In target-driven drug discovery, bioscientists know that they want to interact with something so they specifically design a molecule to interact with that something. Excitingly today, bioscientists are delving deeper into an even more complex scale: Genomic scale drug design. Such drug design is based on the idea that the drug should not only be searching to interact with one thing but also specifically interact with it at the site of interest (a specific organ for example). This is a field in which startups are experimenting in massively, working at a genomic level to ensure that the drugs we create engage with our bodies in a much more precise and non-invasive way.
Another technological development that is making the future of drug design a brighter one is the rise of artificial intelligence. Broadly speaking when designing, there are currently two approaches. One is where you have a structured process and a set of requirements. For example, you need to design a house, so you build the foundations and the design comes organically from your mind. This is called constructive design.
The other is slightly more intriguing approach is by putting every single element of the house inside a box – the windows, the bricks etc. – shaking it about, opening it, checking if there is a house inside, and repeating the process until you have a house inside the box. This is called search design.

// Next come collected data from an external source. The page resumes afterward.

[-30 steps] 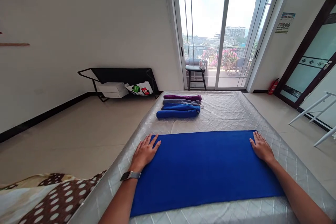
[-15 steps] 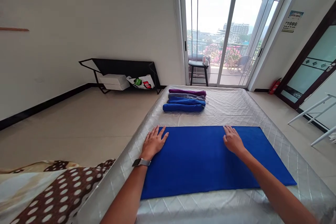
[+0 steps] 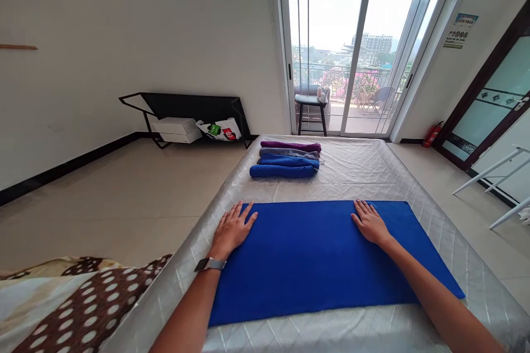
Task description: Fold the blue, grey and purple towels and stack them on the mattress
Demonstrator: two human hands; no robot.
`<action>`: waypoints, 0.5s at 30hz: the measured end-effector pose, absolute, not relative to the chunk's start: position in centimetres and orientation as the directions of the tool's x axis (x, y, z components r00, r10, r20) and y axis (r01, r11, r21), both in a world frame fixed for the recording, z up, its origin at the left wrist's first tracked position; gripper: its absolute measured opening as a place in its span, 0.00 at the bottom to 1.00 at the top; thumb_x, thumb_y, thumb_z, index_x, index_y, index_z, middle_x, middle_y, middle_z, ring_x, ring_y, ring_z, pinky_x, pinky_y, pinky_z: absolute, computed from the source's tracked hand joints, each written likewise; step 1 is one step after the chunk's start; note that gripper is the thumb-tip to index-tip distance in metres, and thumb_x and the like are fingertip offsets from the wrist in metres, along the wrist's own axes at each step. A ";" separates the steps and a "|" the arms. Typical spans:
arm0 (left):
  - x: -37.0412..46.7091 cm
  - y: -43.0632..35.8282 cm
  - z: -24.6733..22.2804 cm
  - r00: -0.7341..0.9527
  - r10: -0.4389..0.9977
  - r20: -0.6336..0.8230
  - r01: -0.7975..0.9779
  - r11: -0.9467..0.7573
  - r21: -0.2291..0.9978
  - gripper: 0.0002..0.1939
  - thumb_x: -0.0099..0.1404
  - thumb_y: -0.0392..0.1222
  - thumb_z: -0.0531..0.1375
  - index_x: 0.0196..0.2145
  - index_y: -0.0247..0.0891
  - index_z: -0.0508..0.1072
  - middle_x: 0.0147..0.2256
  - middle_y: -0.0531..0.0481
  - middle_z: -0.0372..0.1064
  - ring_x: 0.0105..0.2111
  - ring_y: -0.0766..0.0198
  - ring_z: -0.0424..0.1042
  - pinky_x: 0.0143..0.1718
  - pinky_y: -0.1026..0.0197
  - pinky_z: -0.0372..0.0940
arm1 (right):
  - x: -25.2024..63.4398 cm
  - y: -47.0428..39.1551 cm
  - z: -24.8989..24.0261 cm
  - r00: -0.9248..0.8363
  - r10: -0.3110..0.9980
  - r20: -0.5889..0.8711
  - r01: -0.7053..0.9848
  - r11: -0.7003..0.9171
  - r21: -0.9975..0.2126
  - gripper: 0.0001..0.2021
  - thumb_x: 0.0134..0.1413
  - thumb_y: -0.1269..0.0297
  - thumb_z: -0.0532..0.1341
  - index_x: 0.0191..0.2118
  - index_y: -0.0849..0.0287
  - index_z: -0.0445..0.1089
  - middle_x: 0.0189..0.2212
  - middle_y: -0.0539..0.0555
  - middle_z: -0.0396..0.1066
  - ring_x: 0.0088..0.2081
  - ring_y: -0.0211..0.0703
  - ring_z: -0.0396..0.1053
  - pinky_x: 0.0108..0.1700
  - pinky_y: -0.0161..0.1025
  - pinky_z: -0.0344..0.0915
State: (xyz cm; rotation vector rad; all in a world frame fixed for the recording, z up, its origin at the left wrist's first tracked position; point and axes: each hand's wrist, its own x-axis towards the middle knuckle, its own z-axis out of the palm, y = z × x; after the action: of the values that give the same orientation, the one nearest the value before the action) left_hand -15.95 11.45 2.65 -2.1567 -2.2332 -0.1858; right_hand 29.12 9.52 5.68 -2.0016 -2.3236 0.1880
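Observation:
A blue towel [image 3: 306,259] lies spread flat across the silvery quilted mattress [image 3: 351,174], its long side running left to right. My left hand [image 3: 233,227] rests open on the towel's far left corner, fingers apart; a watch [image 3: 210,264] is on that wrist. Toward the far edge, right of the middle, my right hand [image 3: 370,222] lies flat on the cloth with fingers stretched out. Beyond the towel sit several rolled towels side by side: a blue roll [image 3: 284,171] nearest, another blue one, a grey one [image 3: 287,153] and a purple one [image 3: 290,146] farthest.
Brown polka-dot bedding [image 3: 99,303] lies at the lower left. On the floor by the wall, a black frame [image 3: 190,105] holds white boxes [image 3: 176,129] and a printed bag [image 3: 219,130]. A stool [image 3: 310,100] stands by the glass sliding door; a fire extinguisher [image 3: 433,134] is at right.
My right hand's fingers have flattened and spread slightly on the towel. The left hand stays at the corner. The camera view has shifted a little.

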 end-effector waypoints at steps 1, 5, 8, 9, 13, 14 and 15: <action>-16.0 11.5 2.7 -0.035 0.994 0.103 0.998 0.028 0.062 0.30 0.73 0.52 0.43 0.69 0.40 0.54 0.69 0.41 0.50 0.68 0.50 0.51 0.66 0.44 0.48 | 31.6 9.4 5.6 -0.088 0.995 -0.038 0.990 0.083 -0.116 0.32 0.68 0.50 0.39 0.71 0.61 0.47 0.71 0.56 0.45 0.72 0.46 0.40 0.71 0.49 0.41; -16.4 11.5 2.7 -0.018 0.996 0.086 0.999 0.014 0.050 0.31 0.73 0.52 0.43 0.69 0.39 0.54 0.69 0.40 0.50 0.68 0.50 0.51 0.66 0.45 0.48 | 39.5 8.9 5.0 0.135 0.991 -0.015 0.987 -0.136 -0.087 0.34 0.68 0.50 0.36 0.71 0.66 0.45 0.71 0.58 0.45 0.71 0.47 0.42 0.70 0.51 0.42; -16.5 11.6 2.6 -0.017 0.998 0.068 0.999 0.014 0.038 0.31 0.73 0.52 0.43 0.69 0.38 0.54 0.69 0.38 0.50 0.68 0.51 0.51 0.66 0.45 0.48 | 41.7 8.8 4.3 0.178 0.984 0.004 0.980 -0.177 -0.092 0.34 0.68 0.50 0.36 0.71 0.66 0.46 0.71 0.59 0.46 0.71 0.49 0.42 0.70 0.52 0.44; -16.5 11.6 2.5 -0.019 0.997 0.070 0.999 0.017 0.034 0.31 0.73 0.51 0.42 0.69 0.38 0.54 0.69 0.38 0.50 0.68 0.51 0.51 0.66 0.45 0.48 | 41.8 8.8 4.2 0.177 0.984 0.007 0.980 -0.176 -0.090 0.34 0.67 0.50 0.37 0.71 0.67 0.46 0.71 0.59 0.46 0.71 0.49 0.43 0.70 0.51 0.44; -16.5 11.5 2.6 -0.029 0.995 0.091 0.999 0.026 0.034 0.30 0.73 0.51 0.42 0.69 0.39 0.54 0.68 0.39 0.51 0.67 0.51 0.52 0.66 0.45 0.49 | 41.1 8.6 4.3 0.170 0.985 0.029 0.983 -0.168 -0.077 0.34 0.67 0.51 0.38 0.71 0.66 0.48 0.71 0.57 0.47 0.71 0.49 0.44 0.70 0.50 0.44; -16.4 11.5 2.7 -0.029 0.996 0.087 0.999 0.026 0.034 0.30 0.73 0.51 0.42 0.69 0.39 0.54 0.68 0.40 0.51 0.67 0.51 0.52 0.66 0.45 0.49 | 41.0 8.6 4.3 0.172 0.985 0.030 0.983 -0.169 -0.074 0.34 0.67 0.51 0.38 0.70 0.66 0.49 0.71 0.57 0.48 0.71 0.49 0.44 0.71 0.50 0.43; -16.4 11.5 2.7 -0.028 0.996 0.081 0.999 0.026 0.034 0.30 0.73 0.51 0.42 0.69 0.39 0.54 0.68 0.40 0.51 0.67 0.51 0.52 0.66 0.45 0.49 | 41.0 8.5 4.3 0.173 0.984 0.030 0.983 -0.170 -0.073 0.34 0.67 0.52 0.38 0.70 0.67 0.49 0.71 0.58 0.48 0.71 0.49 0.44 0.71 0.49 0.43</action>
State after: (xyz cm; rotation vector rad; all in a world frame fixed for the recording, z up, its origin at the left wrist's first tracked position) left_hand -16.38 11.45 2.74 -2.1651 -2.2245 -0.1257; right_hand 41.00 8.54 4.30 -2.3472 -1.9731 0.0361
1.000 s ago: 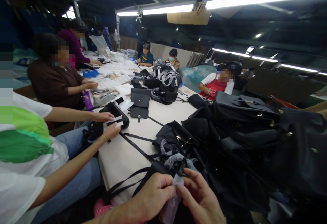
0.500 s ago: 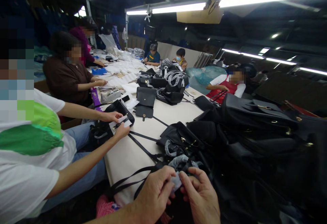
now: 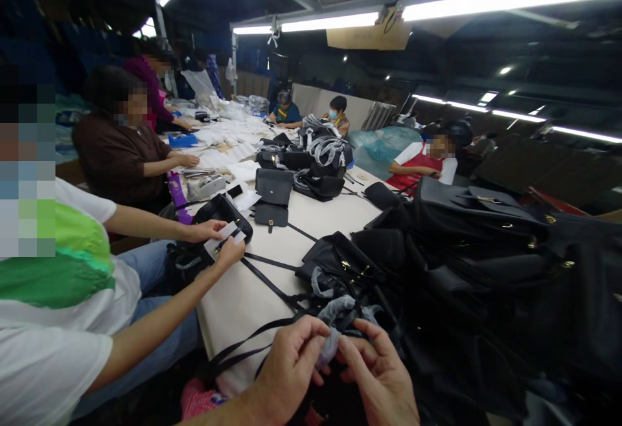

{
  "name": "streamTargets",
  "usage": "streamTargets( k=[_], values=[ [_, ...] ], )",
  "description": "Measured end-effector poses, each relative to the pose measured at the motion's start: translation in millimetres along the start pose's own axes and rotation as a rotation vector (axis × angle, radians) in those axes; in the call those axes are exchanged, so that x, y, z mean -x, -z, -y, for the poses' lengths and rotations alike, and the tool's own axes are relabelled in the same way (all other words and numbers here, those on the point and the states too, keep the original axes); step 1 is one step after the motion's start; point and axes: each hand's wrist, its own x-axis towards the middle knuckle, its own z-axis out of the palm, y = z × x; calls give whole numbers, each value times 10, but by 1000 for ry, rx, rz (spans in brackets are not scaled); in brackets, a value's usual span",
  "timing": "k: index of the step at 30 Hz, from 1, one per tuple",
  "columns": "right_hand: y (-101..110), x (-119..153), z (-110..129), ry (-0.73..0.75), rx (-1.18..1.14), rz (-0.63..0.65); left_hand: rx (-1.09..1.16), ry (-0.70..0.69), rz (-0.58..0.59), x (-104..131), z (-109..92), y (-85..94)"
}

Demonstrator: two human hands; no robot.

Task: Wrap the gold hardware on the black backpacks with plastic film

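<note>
My left hand [image 3: 290,362] pinches a piece of thin, whitish translucent wrapping [image 3: 330,344] between thumb and fingers, low in the view. Close beside it, my right hand [image 3: 378,373] has thumb and fingertips closed on the other side of the same wrapping. More of this wrapping covers a curved strap [image 3: 339,306] just beyond my fingers. Under and behind my hands is dark bag material, mostly hidden in shadow. A black bag with gold-coloured clasps [image 3: 340,264] lies just past them, its black straps [image 3: 238,348] trailing left.
To the right rises a large heap of black bags [image 3: 466,219]. On the left, a co-worker's hands [image 3: 226,238] hold white paper over a black bag. Further up the pale table [image 3: 315,212] lie a flat black bag [image 3: 273,196] and a pile of wrapped bags [image 3: 325,154]. Other people sit around it.
The view has shifted slightly, so the surroundings sit a little further left. My hands stay on the wrapping, with small finger movements.
</note>
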Motion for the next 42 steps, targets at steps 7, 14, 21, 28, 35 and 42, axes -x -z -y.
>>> streamTargets(
  k=[7,14,21,28,35,42],
  values=[
    [14,16,-39,23,-32,-12,100,119,18,-57,11,-14],
    [61,-36,-152,27,-30,77,224,275,40,-177,51,-19],
    [67,-25,-107,0,-47,105,258,302,83,-171,-36,10],
    [52,-7,-112,-1,-65,-26,126,260,117,-197,21,-19],
    [84,126,-205,76,0,-168,81,199,105,-217,2,-53],
    [-137,241,-233,199,145,-384,54,143,154,-214,-28,-53]
  ],
)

Curiously enough, these are two approaches which are also used in chemical research. Currently, drugs and chemicals are designed through some form of construction design or are the result of searching through millions of different chemicals until you find the one that works. AI is bridging the gap between these two methodologies. It allows bioscientists to design things which they would never have dreamt of attempting in the past: learning from millions of random data sets and witnessing design principles they may otherwise have never seen.
Sticking to the analogy, this may result in a type of house of the like no-one could have ever have envisioned – yet one which is much smarter and better designed than any other house to ever have existed. Of course, AI is not only bolstering progress in genetics, and is impacting almost every other field too. But in drug design, this is just another step towards a healthier future, one in which we should all be looking forward to dancing in for years to come.